ABOUT THIS TASK. Among the entries below, how many lines contain "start"? Answer with the number only.

INPUT FOR THIS TASK.
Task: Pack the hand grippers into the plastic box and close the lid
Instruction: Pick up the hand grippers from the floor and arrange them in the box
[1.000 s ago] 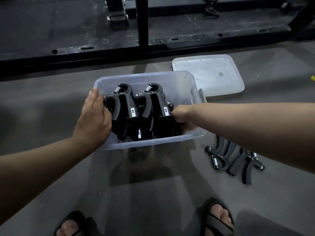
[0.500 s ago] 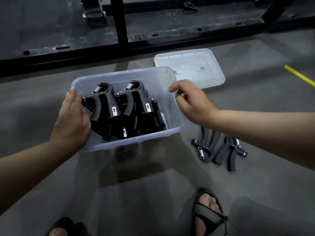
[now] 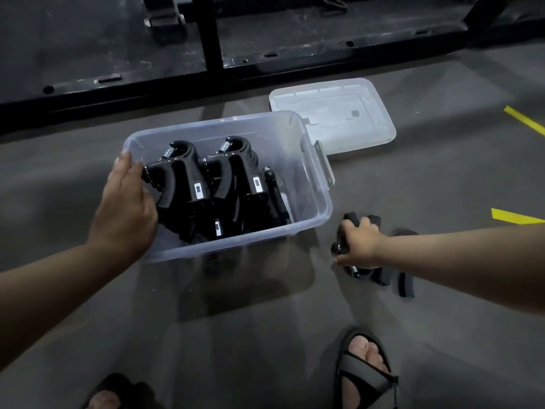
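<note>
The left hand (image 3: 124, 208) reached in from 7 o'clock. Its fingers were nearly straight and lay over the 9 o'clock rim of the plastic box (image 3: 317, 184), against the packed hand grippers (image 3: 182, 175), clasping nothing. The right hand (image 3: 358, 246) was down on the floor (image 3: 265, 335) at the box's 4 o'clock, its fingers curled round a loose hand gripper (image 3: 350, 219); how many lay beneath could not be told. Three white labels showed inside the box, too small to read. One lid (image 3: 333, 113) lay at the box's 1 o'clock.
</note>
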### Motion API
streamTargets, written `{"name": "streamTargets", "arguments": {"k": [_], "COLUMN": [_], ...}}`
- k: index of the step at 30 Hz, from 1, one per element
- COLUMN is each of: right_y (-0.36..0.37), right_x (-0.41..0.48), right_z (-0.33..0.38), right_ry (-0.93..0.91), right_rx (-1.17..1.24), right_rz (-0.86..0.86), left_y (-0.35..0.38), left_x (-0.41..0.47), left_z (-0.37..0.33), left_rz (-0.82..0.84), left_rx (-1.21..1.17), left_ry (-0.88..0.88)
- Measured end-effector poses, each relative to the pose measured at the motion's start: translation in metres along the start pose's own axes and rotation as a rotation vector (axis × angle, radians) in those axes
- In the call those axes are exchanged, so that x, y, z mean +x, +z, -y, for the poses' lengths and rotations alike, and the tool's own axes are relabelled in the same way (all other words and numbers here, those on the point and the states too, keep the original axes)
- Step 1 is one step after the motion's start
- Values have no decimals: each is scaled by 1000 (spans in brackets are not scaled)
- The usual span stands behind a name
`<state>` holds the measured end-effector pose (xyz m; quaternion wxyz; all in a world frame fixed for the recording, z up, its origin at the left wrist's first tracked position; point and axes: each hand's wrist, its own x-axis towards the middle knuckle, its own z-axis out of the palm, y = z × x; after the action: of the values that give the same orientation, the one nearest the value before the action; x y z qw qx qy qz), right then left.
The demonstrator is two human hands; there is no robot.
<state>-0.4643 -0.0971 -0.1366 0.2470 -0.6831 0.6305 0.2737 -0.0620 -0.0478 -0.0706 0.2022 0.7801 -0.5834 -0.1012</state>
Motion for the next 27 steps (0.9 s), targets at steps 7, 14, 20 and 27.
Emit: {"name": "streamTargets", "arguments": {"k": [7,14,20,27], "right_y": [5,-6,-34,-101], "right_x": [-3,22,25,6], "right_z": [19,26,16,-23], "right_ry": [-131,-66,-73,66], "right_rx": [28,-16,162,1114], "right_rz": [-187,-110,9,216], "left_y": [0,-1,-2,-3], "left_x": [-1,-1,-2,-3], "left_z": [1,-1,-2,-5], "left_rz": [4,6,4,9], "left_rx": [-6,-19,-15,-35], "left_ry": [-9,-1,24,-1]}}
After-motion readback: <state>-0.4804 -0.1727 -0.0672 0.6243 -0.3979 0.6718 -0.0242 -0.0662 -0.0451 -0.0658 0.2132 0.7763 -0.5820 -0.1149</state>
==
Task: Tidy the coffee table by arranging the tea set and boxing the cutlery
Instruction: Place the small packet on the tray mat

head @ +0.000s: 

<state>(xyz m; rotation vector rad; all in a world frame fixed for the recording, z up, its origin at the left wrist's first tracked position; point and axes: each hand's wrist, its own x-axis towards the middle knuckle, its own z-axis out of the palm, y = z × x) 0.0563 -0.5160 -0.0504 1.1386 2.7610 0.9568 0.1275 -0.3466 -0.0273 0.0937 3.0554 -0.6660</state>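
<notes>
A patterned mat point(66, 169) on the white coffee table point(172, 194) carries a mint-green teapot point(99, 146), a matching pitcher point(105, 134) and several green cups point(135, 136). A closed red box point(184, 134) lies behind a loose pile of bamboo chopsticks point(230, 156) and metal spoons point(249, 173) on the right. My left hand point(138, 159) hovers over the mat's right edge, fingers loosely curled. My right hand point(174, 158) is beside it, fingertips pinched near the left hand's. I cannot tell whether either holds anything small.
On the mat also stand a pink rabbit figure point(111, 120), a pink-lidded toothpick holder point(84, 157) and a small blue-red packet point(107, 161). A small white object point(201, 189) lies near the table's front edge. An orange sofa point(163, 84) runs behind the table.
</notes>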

ANSWER TO THIS PROBLEM. 2